Go Back

D&I mistakes are fueled by dirty data.


Dr. Neil Morelli


If you want to get a real handle on your diversity and inclusion (D&I) efforts, it starts with people analytics. The only way to know if you are meeting your D&I goals – and where you are falling short -- is by tracking relevant human capital data across your company.

When companies have comprehensive people data any number of trends can be tracked, including how many people of color you are hiring per quarter, location, or department; whether salaries are fair across employee groups; and where you may have attrition problems that warrant further investigation. These kinds of data-driven D&I insights are the best way to uncover buried problems in your talent management processes so solutions can be developed.

Unfortunately, most companies do a terrible job of collecting even the most basic information about their workforce, which makes it impossible to conduct meaningful workforce analytics.

In a recent report from PWC, more than half (55%) of companies surveyed got a failing grade for tracking their people data. In the lowest-rated companies, half of the most basic data were missing or inconsistently tracked; and every company had consistency issues, including lack of basic data fields populated for all employee data sets. The authors argue that such inconsistent data management prevents companies from tracking even basic diversity metrics around representation, pay, development, and time to first promotion.

This problem is known in the analytics world as “dirty data.”

Your data is a mess

When a workforce database is full of empty fields, unstructured content, and information captured using inconsistent language, it becomes impossible to compare results or track the progress of individual employee groups against the whole. This makes it much harder to achieve D&I goals.

Dirty data occurs when companies take an ad hoc approach to implementing organizational databases. They add or update new HR systems, acquire a new firm, and assign people across the organization to add information without creating formal rules, codes, and language for data capture. As the company grows, so does the problem, resulting in a morass of human capital information that can’t deliver value because it doesn’t follow any rules.

Dirty data prevents companies from conducting even basic workforce analytics, like how many employees you have in each department, and what they are being paid. It also exacerbates systemic diversity issues, like pay inequity and high rates of attrition among certain populations, because no-one can see where it is happening.

And it happens all the time.

One test conducted by PWC showed the number of unique titles for a manager-level role varied so widely that a single organization could have more than 660 different titles. With this variation alone there is no way to consistently chart management career paths, align salaries with roles, or compare salaries and promotion rates among different populations or departments.

It’s time to clean house

Chances are very high that your human capital data is a mess. And if you want to uncover the D&I problems in your own organization and gain greater transparency over the entire workforce, you have to clean it up.

It won’t be easy, especially in large organizations that have potentially thousands of employee data sets scattered across dozens of systems.
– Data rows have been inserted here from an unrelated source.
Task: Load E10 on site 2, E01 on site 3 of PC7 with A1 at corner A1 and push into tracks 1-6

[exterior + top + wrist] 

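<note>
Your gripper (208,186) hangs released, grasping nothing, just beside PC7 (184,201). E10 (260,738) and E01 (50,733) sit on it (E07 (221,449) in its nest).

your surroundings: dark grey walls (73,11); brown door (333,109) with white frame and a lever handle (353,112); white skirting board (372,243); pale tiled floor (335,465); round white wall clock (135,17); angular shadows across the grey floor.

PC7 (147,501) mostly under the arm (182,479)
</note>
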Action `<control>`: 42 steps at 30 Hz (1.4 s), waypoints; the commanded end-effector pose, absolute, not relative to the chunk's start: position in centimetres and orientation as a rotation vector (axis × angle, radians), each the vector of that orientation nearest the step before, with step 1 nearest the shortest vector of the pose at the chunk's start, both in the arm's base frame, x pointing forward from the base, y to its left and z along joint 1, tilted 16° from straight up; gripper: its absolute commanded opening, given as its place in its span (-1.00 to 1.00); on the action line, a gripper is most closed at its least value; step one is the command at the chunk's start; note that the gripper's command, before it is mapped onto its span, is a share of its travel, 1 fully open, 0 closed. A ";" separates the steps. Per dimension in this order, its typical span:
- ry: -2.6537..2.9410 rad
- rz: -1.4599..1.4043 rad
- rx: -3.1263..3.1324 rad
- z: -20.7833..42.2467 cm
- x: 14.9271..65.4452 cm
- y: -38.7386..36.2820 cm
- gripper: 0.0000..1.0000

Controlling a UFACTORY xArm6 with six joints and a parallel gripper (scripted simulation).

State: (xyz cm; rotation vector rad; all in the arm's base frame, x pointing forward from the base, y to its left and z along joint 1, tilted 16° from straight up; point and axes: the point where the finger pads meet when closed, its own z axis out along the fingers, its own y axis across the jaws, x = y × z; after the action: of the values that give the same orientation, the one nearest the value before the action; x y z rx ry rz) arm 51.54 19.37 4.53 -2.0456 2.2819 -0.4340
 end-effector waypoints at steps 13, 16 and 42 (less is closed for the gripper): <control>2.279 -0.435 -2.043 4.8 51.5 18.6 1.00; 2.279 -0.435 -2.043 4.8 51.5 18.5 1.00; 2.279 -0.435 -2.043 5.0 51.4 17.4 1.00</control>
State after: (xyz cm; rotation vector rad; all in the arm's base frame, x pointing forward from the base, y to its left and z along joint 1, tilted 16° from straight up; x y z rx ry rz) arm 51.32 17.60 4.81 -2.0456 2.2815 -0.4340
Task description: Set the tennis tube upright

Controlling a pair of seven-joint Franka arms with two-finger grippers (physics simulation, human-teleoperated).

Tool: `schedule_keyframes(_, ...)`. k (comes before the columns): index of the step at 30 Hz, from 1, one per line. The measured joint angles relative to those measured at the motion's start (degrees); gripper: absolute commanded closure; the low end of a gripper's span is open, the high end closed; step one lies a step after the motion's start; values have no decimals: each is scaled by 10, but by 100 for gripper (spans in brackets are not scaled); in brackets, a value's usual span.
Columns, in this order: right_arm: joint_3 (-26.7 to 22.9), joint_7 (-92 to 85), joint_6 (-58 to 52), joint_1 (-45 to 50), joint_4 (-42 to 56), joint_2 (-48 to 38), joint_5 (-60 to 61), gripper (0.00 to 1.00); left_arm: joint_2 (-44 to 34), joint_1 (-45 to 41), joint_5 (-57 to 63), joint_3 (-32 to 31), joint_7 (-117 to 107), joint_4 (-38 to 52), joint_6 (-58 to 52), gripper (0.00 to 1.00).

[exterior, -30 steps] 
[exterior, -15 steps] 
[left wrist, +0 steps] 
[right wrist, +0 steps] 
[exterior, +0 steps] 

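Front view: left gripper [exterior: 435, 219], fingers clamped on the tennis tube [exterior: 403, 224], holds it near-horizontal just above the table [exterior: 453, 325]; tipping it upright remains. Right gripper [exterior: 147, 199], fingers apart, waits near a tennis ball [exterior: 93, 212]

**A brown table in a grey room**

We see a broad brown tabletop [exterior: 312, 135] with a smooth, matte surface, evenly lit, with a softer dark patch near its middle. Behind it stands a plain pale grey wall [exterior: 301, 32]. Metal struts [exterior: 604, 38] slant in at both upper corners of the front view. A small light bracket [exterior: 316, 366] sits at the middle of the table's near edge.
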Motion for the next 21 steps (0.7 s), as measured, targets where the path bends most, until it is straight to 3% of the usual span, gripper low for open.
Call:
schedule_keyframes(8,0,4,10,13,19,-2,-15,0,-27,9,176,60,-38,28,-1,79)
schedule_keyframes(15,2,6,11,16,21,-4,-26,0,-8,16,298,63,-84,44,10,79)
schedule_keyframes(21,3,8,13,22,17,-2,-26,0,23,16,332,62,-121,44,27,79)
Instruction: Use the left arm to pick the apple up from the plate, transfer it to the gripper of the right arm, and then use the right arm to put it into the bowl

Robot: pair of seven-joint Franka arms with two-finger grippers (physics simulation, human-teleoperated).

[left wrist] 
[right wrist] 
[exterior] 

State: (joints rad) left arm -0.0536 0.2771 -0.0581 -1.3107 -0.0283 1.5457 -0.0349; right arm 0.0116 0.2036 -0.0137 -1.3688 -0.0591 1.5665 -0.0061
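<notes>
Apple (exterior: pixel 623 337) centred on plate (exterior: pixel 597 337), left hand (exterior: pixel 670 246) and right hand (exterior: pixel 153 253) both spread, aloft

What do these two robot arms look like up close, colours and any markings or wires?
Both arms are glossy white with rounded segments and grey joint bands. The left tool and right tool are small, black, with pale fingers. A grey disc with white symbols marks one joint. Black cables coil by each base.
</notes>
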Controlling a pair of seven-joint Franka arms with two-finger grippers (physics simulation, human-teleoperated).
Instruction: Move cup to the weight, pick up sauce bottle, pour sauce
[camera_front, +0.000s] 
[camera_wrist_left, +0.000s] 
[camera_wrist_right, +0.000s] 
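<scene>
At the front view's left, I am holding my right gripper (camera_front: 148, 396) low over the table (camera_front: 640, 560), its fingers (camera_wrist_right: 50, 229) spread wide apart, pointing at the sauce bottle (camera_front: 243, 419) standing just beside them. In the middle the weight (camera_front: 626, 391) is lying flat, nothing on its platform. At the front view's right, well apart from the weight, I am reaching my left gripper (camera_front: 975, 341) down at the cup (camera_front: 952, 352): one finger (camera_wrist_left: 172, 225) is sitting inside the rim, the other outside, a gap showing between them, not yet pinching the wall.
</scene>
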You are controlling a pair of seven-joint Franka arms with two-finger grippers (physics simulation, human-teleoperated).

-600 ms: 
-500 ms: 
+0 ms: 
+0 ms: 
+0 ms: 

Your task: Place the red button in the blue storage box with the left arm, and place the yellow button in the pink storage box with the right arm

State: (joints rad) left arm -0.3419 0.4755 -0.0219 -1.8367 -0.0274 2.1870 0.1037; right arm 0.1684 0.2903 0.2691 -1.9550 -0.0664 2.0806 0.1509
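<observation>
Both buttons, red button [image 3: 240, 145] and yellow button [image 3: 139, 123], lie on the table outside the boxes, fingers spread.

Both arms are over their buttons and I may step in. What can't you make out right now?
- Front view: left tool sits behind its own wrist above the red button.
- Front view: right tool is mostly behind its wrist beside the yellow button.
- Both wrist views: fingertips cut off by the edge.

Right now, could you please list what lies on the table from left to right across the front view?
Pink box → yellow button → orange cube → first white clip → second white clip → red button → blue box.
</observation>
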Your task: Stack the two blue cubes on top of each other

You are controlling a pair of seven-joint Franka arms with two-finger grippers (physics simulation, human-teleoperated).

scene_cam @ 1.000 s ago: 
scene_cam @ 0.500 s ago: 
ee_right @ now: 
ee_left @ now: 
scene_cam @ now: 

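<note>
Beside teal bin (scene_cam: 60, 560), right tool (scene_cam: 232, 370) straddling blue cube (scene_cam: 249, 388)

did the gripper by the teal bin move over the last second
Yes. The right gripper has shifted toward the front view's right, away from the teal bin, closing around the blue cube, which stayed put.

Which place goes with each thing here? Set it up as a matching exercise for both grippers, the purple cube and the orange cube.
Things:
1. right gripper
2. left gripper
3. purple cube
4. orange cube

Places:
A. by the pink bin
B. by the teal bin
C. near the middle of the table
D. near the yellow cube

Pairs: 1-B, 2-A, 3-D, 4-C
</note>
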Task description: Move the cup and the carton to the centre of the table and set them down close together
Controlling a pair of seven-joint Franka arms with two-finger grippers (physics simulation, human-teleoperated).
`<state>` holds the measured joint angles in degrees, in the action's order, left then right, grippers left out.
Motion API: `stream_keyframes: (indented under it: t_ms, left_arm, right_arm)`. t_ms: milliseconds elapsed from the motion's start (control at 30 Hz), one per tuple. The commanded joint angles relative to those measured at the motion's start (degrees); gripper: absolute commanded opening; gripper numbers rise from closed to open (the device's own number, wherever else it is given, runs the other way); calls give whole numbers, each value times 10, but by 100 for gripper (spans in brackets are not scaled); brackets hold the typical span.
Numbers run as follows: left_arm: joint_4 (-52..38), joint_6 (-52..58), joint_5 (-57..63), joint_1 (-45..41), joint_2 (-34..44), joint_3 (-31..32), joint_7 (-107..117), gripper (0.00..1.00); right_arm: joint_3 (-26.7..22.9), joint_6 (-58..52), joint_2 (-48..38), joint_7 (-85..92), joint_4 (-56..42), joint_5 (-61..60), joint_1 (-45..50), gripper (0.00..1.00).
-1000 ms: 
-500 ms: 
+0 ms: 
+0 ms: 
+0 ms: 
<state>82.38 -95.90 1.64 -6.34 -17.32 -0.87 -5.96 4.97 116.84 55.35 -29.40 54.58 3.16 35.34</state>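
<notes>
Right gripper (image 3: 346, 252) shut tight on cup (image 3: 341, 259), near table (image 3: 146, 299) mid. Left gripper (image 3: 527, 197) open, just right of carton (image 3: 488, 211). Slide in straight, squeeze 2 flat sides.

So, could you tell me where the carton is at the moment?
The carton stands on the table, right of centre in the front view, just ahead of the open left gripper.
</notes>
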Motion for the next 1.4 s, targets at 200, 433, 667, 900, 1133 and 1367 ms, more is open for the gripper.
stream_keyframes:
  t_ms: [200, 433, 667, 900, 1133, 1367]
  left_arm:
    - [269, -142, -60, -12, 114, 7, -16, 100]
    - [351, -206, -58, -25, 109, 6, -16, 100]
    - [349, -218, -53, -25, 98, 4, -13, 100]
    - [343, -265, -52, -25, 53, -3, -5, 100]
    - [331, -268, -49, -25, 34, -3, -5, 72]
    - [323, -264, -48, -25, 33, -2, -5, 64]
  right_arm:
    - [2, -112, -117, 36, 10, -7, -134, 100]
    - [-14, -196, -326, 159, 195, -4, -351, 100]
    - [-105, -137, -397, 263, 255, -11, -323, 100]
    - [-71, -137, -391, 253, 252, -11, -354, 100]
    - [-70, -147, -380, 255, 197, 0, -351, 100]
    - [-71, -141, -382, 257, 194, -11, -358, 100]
But it can be done.

The process begins with cleaning up existing data sets. This process, which we outline in our 6 Steps to Cleaner Data blog, requires going through every single set of data to eliminate duplicate information, update files using consistent language, and fill in every missing field.

Once the existing data is clean, companies need to rethink how they will capture human capital data going forward. That means formalizing job titles and structures, establishing benchmarked salary ranges, and using the same language about skills and attributes in every job description, recruiting post, and performance rating. It also means defining every point in the employee journey where information should be captured or updated.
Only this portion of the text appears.